Maybe it's not the Erlang way, but it could return unknown instead of failing when it doesn't know how to decapsulate something. The client would fail anyway if it doesn't handle that, or could decide to keep going on.

msantos commented 7 years ago

Hey Paolo!

I was running epcap inside an Elixir program on a Raspberry PI 3 when I run into this error

** (FunctionClauseError) no function clause matching in :pkt_ether.type/1
    src/pkt_ether.erl:37: :pkt_ether.type(34924)
    src/pkt.erl:120: :pkt.decapsulate_next/2

34924 is 0x886c. I googled and found https://www.raspberrypi.org/forums/viewtopic.php?t=146246&p=963226 If I understood that correctly, it's the builtin wifi card of the PI that is sending those packets. I don't know what a LARQ is and I don't really now what I've been doing, but this fixed that:

diff --git a/include/pkt_ether.hrl b/include/pkt_ether.hrl
index 2412165..71107ba 100644
Thanks for figuring this out! That looks great.

The first binary is the destination MAC address, the second binary is the source MAC address and it looks like the next two terms could be the LARQ header followed by a pad.

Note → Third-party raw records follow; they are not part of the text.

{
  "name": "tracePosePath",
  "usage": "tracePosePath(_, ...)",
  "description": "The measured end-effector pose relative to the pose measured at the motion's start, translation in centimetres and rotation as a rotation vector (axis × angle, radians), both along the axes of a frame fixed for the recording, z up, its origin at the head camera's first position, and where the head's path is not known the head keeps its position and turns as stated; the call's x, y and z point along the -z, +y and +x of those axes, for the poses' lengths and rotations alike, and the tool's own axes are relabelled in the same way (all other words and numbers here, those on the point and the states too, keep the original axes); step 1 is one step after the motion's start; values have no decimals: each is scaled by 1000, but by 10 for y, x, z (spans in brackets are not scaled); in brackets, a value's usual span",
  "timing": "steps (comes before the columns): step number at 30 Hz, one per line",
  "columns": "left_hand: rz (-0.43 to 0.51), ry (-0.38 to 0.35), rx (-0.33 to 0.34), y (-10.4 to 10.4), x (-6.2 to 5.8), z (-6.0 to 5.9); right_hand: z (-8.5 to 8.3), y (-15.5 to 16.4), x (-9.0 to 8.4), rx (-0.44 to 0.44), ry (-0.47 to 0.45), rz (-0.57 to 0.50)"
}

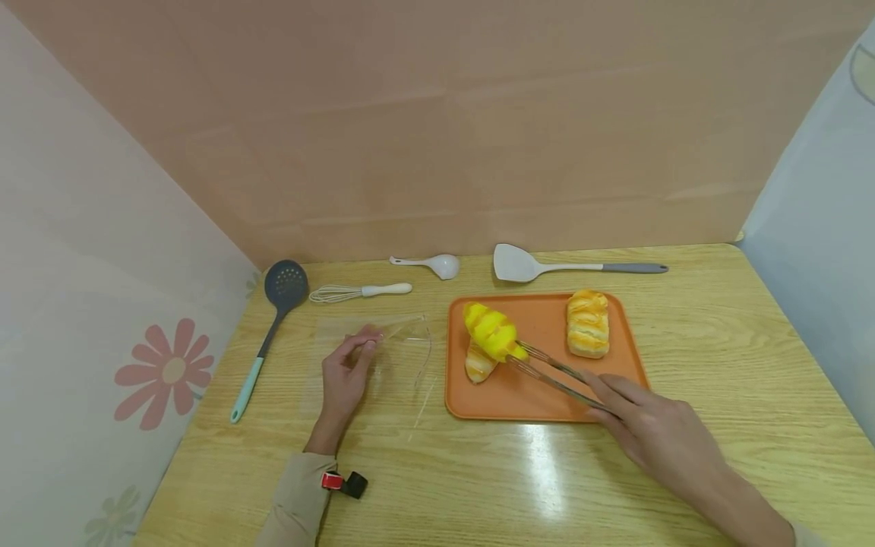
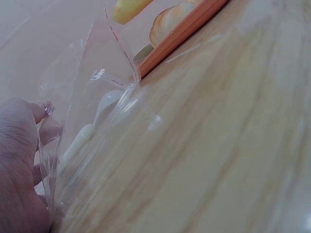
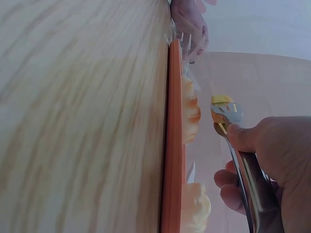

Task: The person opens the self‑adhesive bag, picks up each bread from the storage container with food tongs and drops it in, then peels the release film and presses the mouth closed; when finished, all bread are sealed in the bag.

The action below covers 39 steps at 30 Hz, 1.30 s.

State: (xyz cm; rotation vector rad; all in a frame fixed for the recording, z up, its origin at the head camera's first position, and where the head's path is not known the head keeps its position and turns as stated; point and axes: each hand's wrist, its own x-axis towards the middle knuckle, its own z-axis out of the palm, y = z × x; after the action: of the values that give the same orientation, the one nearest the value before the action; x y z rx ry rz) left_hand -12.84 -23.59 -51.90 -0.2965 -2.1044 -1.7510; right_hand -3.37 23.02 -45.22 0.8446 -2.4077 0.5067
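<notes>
Right hand (image 1: 656,433) grasps tongs (image 1: 557,374) clamping a yellow bun (image 1: 491,331) above the tray (image 1: 540,395); at nine o'clock, left hand (image 1: 349,372) fingers pinch the clear bag (image 1: 390,357) mouth open.

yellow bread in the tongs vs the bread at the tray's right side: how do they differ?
The yellow bread is bright yellow, gripped by the tongs in the right hand, and sits angled at the tray's left. The right bread is golden-orange, untouched, lying flat and lengthwise. Both are ridged loaves of similar size.
</notes>
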Motion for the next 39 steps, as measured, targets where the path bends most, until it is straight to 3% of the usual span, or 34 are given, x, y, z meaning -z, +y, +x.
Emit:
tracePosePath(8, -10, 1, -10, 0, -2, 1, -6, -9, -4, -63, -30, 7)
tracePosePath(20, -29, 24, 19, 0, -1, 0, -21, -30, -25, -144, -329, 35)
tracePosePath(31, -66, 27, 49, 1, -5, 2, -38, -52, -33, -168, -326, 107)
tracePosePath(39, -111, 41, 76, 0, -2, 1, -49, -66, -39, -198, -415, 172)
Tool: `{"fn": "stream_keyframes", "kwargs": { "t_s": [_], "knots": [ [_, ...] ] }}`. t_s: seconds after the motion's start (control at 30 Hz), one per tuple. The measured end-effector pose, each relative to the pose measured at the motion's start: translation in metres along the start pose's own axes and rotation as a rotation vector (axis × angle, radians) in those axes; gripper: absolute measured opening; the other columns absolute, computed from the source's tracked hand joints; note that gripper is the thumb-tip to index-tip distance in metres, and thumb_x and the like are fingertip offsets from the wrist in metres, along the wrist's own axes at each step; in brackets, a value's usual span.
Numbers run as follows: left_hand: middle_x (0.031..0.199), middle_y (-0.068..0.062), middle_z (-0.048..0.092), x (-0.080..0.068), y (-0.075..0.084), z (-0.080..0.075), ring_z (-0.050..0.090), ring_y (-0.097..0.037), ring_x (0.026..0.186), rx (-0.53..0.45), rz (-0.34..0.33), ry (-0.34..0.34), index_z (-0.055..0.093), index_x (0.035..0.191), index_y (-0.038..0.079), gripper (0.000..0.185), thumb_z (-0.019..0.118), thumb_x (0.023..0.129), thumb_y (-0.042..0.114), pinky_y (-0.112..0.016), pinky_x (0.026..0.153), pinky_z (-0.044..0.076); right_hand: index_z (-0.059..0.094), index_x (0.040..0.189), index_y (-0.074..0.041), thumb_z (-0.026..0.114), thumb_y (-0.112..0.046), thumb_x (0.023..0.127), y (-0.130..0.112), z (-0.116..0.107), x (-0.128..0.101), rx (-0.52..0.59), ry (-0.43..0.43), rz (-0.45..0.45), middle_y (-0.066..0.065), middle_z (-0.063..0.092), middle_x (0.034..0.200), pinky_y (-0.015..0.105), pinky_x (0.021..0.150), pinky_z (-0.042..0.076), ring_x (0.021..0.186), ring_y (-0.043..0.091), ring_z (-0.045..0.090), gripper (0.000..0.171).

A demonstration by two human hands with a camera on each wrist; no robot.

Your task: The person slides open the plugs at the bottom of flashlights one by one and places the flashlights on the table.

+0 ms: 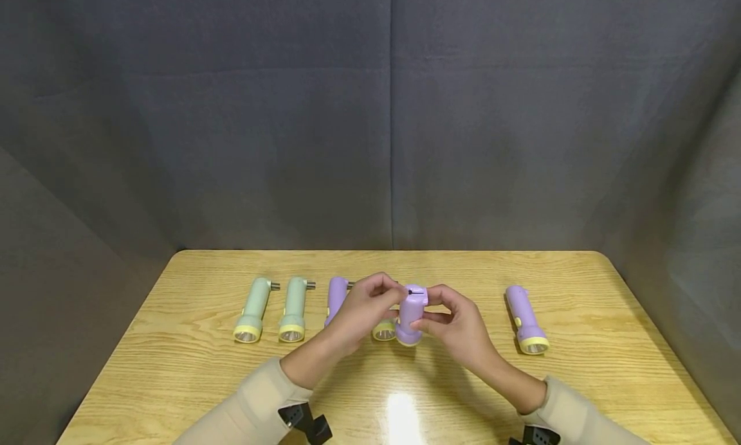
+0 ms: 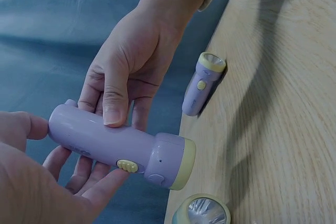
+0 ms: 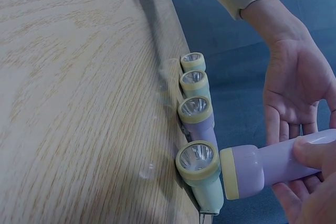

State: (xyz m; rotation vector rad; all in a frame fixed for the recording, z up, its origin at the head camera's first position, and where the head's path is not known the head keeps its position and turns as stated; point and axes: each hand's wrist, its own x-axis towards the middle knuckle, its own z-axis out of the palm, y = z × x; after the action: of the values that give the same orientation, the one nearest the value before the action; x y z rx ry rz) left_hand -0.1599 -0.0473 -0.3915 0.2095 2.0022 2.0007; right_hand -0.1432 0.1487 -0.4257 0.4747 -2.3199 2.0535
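A purple flashlight [image 1: 410, 313] with a yellow rim is held between both hands above the table, lens end down. My right hand [image 1: 463, 329] grips its body, the thumb across one side and fingers behind. My left hand [image 1: 361, 310] has its fingertips at the upper end, beside a dark slot there. In the left wrist view, other left fingers lie along the yellow switch [image 2: 127, 166] side. Just behind the held flashlight is a green flashlight [image 3: 209, 192] with metal prongs, partly hidden by the hands in the head view.
Two green flashlights [image 1: 253, 310] with prongs out lie at the left of the wooden table [image 1: 191, 381]. Next to them is another purple flashlight [image 1: 336, 297], partly covered by the left arm. One more purple flashlight [image 1: 525, 319] lies at the right. Dark curtains [image 1: 260, 143] surround the table.
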Motion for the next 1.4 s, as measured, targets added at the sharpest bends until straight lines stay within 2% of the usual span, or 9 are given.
{"fn": "stream_keyframes", "kwargs": {
  "t_s": [0.17,0.4,0.67,0.97,1.4],
  "knots": [
    [0.106,-0.01,0.068,0.0002,0.0023,0.0001,0.065,-0.02,0.103,0.012,-0.004,0.008,0.064,0.097,0.002,0.014,0.062,0.098,0.016,-0.044,0.095,0.056,0.065,0.112,0.007,0.079,0.014,0.079,0.0009,0.0007,0.0,0.003,0.0,-0.01,0.024,0.062,0.111,0.034,0.085,0.06,0.097,0.033,0.072,0.036],
    [0.107,-0.01,0.068,0.0011,0.0041,-0.0014,0.065,-0.022,0.104,0.041,-0.009,-0.001,0.063,0.095,0.002,0.013,0.061,0.096,0.015,-0.041,0.093,0.057,0.066,0.11,0.006,0.079,0.013,0.078,0.0013,0.0019,-0.0004,-0.02,0.01,-0.039,0.023,0.064,0.108,0.033,0.084,0.06,0.094,0.024,0.073,0.036],
    [0.108,-0.011,0.067,0.0023,0.0021,-0.0007,0.065,-0.022,0.103,0.009,-0.023,-0.007,0.062,0.09,0.003,0.008,0.059,0.094,0.01,-0.042,0.092,0.058,0.066,0.109,0.008,0.079,0.015,0.077,0.0013,0.0017,-0.0014,-0.023,0.016,-0.039,0.024,0.064,0.107,0.033,0.083,0.06,0.093,0.02,0.073,0.035],
    [0.107,-0.011,0.067,0.0027,0.0018,-0.0025,0.066,-0.022,0.101,0.001,-0.021,-0.015,0.062,0.09,0.003,0.008,0.062,0.093,0.011,-0.043,0.092,0.058,0.068,0.107,0.008,0.08,0.014,0.077,-0.0002,0.0025,-0.0017,-0.032,0.018,-0.069,0.023,0.066,0.106,0.033,0.081,0.061,0.092,0.015,0.072,0.034],
    [0.107,-0.011,0.066,0.0029,0.0015,-0.003,0.065,-0.022,0.101,-0.008,-0.048,-0.001,0.063,0.09,0.004,0.008,0.064,0.092,0.012,-0.039,0.091,0.058,0.068,0.109,0.008,0.079,0.012,0.079,0.0007,0.0044,-0.0014,-0.018,0.02,-0.051,0.024,0.067,0.106,0.032,0.078,0.062,0.085,0.017,0.074,0.032]
  ]
}}
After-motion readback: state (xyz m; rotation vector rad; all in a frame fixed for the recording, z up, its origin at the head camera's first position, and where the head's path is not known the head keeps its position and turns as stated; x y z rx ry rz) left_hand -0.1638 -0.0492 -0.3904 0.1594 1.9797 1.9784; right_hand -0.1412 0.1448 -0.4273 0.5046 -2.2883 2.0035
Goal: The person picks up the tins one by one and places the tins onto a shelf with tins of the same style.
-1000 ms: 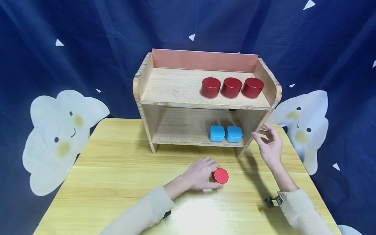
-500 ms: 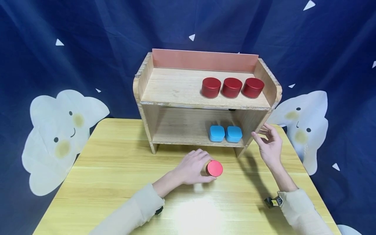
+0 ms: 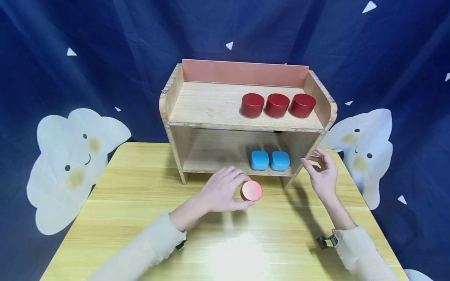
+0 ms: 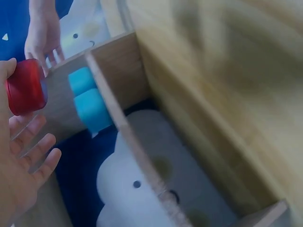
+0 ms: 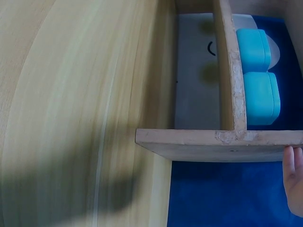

The raspberry pi thread you linked to has the protocol details:

https://www.google.ch/patents/US20070263631

The header format:

https://patentimages.storage.googleapis.com/US20070263631A1/US20070263631A1-20071115-D00005.png https://patentimages.storage.googleapis.com/US20070263631A1/US20070263631A1-20071115-D00006.png

Could you provide a packet dump in pcap format? Feel free to anonymize it. You can email it directly or attach it to this issue:

michael.santos@gmail.com

Maybe it's not the Erlang way, but it could return unknown instead of failing when it doesn't know how to decapsulate something. The client would fail anyway if it doesn't handle that, or could decide to keep going on.

See pkt:decode/1,2. They'll return the decoded headers and the remaining binary on error.

pmontrasio commented 7 years ago

I'm not very familiar with these tools and I'm not sure if I got any 0x886c packet in a dump I made with tshark -i wlan1 -w test.pcap -F libpcap, nor I could find a way to create a capture filter for only those packets.

Running out of time I googled for them and I found this issue of Wireshark. There is a link to a pcap file with a 0x886c packet. Would that be good enough?

Thanks for the reference to pkt:decode/1,2. I didn't notice that. Maybe I was cargo culting from some page that decoded packets using decapsulate.

msantos commented 7 years ago

Thanks for trying! I'll have a look at the links, they look like a good start. I have to order an rpi3 anyway so I'll be able to add support for the other frames types then.

If you run into any more issues or have any questions, please feel free to let me know!